Some years ago the Bass Formation had its name changed from its original name of Bass Limestone. In Mineral Canyon you can clearly see why. There are lots of different kinds of rocks in the layers that make up the Bass, not just limestone. As you descend down to the wash on the eastern side of Mineral Canyon you pass through a thick layer of loose rocks and cobblestones, called the Hotauta Comglomerate, that could not look any less like limestone. Some ancient river system ground down, polished, and deposited those cobblestones as just one of the many layers in the Bass Formation some 1.2 billion years ago.
Here is an example, on the North Kaibab Trail, of the Bass Formation dramatically changing the lay of the land. When you head up the North Kaibab Trail from Phantom Ranch, you are in what is called the Box for four miles. The Box is a narrow canyon cut by Bright Angel Creek through the hard, resistant Vishnu basement rocks. Near the end of the Box, you see some layered rocks beginning to appear high up in the walls of the inner canyon, which are in the Bass Formation. As you climb up, at this spot, through the Bass Formation, the inner canyon immediately begins to spread out from the narrow confines of the Box, and soon spreads out even further in the Hakatai.

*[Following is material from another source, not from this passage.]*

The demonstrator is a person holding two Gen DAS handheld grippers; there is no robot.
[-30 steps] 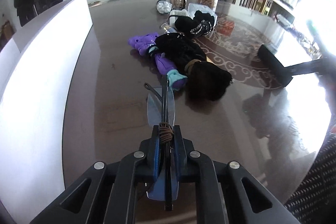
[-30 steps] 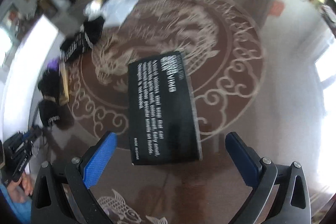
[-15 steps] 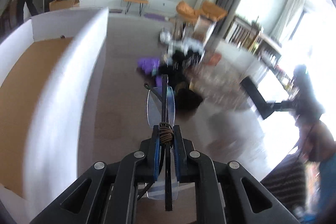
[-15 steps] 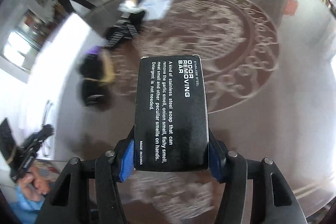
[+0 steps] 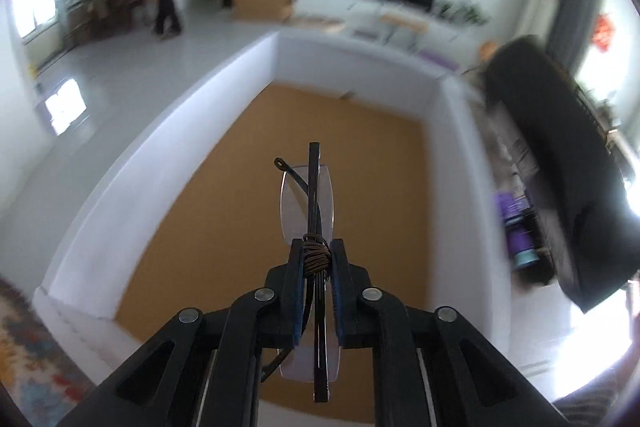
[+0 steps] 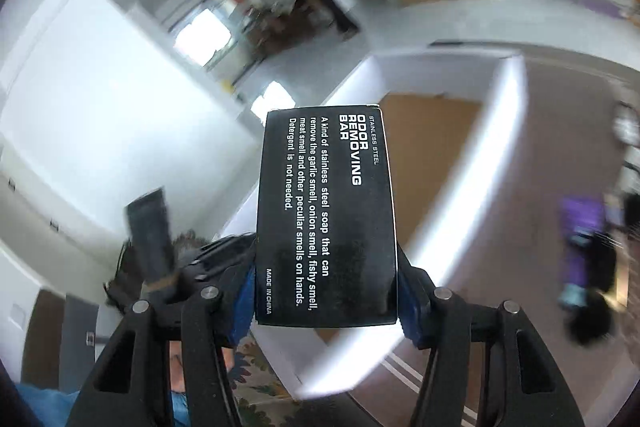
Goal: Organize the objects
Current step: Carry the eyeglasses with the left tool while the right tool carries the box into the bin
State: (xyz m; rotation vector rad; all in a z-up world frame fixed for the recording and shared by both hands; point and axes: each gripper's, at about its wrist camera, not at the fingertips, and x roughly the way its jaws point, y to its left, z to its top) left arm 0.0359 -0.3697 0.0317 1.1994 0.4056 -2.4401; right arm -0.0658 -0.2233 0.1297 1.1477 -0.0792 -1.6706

The lower portion of the Thunder River Trail, as it follows along Tapeats Creek, does spend a fair amount of time in the Bass Formation. Starting at Upper Tapeats Campground, the trail passes through the Shimuno Quartzite, Hakatai Shale, and Bass formation on its way down to the Colorado River. As you head downstream, the formations are tilted upward, and present you with a series of shelfs and cliff faces that you have to pass through. Here we are looking at a cliff face band within the Bass Formation that has emerged from the creek about a half mile upstream. As with each of these bands, the trail, upon reaching the band, follows the platform above the cliff for some time before finding a break, then drops down quickly to reach this spot, back down near the creek.
Here we are further down Thunder River Trail, just above the mouth of Tapeats Creek at the Colorado River. Between the last spot and this, the trail has lurched up and down several more times as it has passed through bands in the Bass Formation, which can be seen clearly from here on the far side of the canyon across the creek. The contact line between the Bass Formation and the Vishnu Complex is quite dramatic here, with the light, layered Bass above and the dark, amorphous Vishnu rocks below.
In most places the layers of the Bass Formation, though tilted, still appear to be straight. But not always. The layers of the Grand Canyon Supergroup, including the Bass, have been twisted and turned by faults for over a billion years. Here, from a spot on the Tonto Trail just east of the South Bass Trail, we are looking down at Wheeler Fold, a stretch of Bass Formation that has been bent nearly 90 degrees in the space of a few hundred yards. Look around at the walls of the inner canyon and you can spot lots of folds like this, though usually not quite this dramatic. But look around in the panorama at the Devil’s Corkscrew on the South Kaibab Trail, and you can see another quick 90 degree fold in the Bass Formation like this, but tilted up instead of down.